Just announced, yikes

I'm done. Please... Can someone tell me what the hell is going on? I completely overwhelmed, as I don't claim to properly understand what's happening.

Can someone explain for an idiot? Am I safer just leaving my PC turned off for now?
 
I'm done. Please... Can someone tell me what the hell is going on? I completely overwhelmed, as I don't claim to properly understand what's happening.

Can someone explain for an idiot? Am I safer just leaving my PC turned off for now?

Stay calm. If every one of the hundreds of software and hardware vulnerabilities meant our PCs were immediately exploited in one way or another, the world would collapse. :)
 

Deleted member 110222

D
Stay calm. If every one of the hundreds of software and hardware vulnerabilities meant our PCs were immediately exploited in one way or another, the world would collapse. :)

Okay. You're going to have to forgive. Not understanding something, as I am sure you know, generates panic.

Add that to someone who's, well, you know my state of health... My brain is all over the place.
 
Okay. You're going to have to forgive. Not understanding something, as I am sure you know, generates panic.

Add that to someone who's, well, you know my state of health... My brain is all over the place.

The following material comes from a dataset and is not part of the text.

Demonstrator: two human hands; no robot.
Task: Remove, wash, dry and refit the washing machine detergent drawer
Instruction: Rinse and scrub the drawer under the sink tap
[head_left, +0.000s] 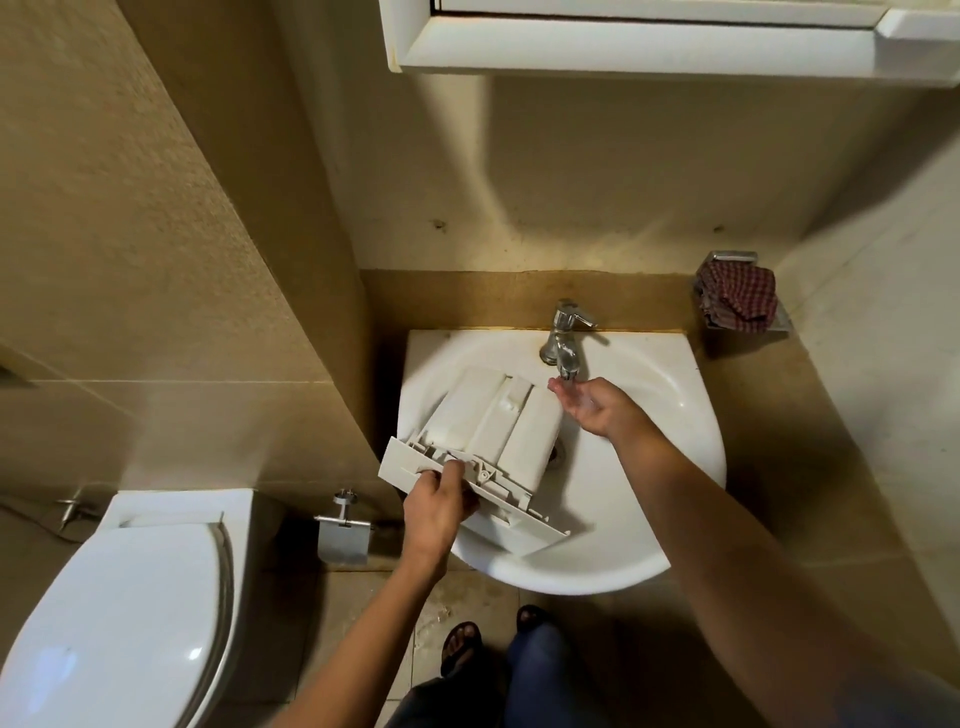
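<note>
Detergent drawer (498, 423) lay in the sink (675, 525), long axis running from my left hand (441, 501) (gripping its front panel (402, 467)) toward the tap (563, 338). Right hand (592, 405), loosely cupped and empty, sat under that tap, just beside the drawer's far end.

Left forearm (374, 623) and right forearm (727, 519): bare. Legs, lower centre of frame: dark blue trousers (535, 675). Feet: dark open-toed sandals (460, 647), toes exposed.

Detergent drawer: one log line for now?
stage=wash | left hand grips detergent drawer in sink | right hand under tap
</note>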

Honestly, it appears no one will truly know the extent of the issue until next week.

It currently means there will be a Microsoft Windows update to address this, which might, or might not, result in a permanent marginal slowdown (5-30%) of your computer. The update will be for all Intel chips that have been manufactured in the past 10 years. Until the update goes into affect, its business as usual.

AMD is stating that their chips are unaffected...but there are discussions that all CPU manufacturers are possibly affected...
 
AMD is stating that their chips are unaffected...but there are discussions that all CPU manufacturers are possibly affected...

Unaffected by the previous reported, the new ones affect amd and arm as well. Spectre is the amd version from my understanding.

But yeah, remain calm exploitation is currently unlikely so far, and everyone is scrambling to patch, keep your system up to date.
 
I'm done. Please... Can someone tell me what the hell is going on? I completely overwhelmed, as I don't claim to properly understand what's happening.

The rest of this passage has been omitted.